Understanding the reasons why some develop chronic pain is a challenge requiring a multi-disciplinary approach. It needs MDs, nurses, physiotherapists, psychologists and many other clinical fields to develop the treatment regime that a unique individual needs. The research side is no less complex in the diverse number of researchers which must be brought together to innovate.
To facilitate bringing these people together, the AECRP has implemented a series of events and activities that aim to do just this. These events include:
- McGill Pain Day: This is our most important day of the year. It brings together all of our members, including our clinicians, and provides our students with an opportunity to showcase their research projects to this diverse group.
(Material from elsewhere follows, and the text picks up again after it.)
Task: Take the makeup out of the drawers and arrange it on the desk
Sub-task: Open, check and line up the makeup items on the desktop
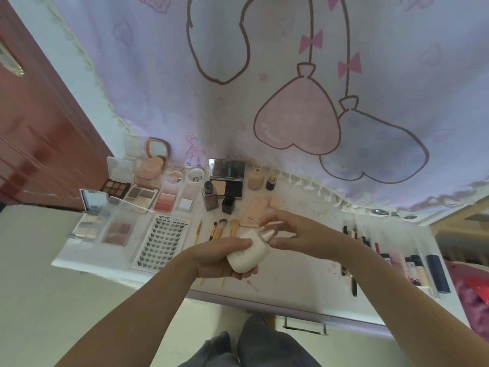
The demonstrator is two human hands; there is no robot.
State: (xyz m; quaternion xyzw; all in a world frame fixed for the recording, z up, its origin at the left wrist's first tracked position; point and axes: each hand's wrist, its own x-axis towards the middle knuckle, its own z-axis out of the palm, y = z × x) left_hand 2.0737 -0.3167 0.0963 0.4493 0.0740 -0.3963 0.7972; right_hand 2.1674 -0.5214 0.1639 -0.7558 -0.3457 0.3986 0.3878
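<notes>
Both hands are working above the counter [291,276]. Left hand [219,258] is gripping a white bottle [247,254]; right hand [293,234] is pinching its cap [267,233].

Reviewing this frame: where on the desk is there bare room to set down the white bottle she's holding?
The white bottle is held in both hands. Bare desk lies between the brushes and the row of pencils and tubes, below the pink puff. The left side is crowded: palettes and lash tray sit edge to edge.
</notes>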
- Frontiers in Pain Research lecture series: This lecture series, which happens once a month, 6-8 times a year, has two essential aims. Firstly, to bring to our members a world-leading pain scientist or clinician to discuss their work. This brings to our members the latest knowledge available in the field on a specific topic. Secondly, it encourages the networking of our members by bringing them together for the event, which includes a small reception afterwards to allow for informal discussions.
- Basic Science of Pain lecture series: This program is very similar to Frontiers, except that its aim is to reach out to other basic scientists at the University who are not in engaged in pain research. These events encourage both formal and informal discussions on research techniques, for instance, and encourage the sharing of technical and scientific knowledge.
- Pain Journal Club: These meetings, organized by our students, happen approximately every two weeks thought the fall and winter terms. They are organized as critique sessions where a given student will present a recent scientific paper from outside McGill, discussing what they see as its strengths and weaknesses, following which a general discussion on the paper is held. This is an important way for students to develop their ability to assess scientific literature and to develop their presentation skills. As the student participants also come from a diverse collection of our labs, it also provides them with multiple perspectives from which to understand a problem, while encouraging network building amongst themselves.
- Pain Awareness lectures: The aim of this program is to be a form of community outreach to patients and the general public. Lectures address issues of broad concern and aim at raising public awareness of the issues under discussion.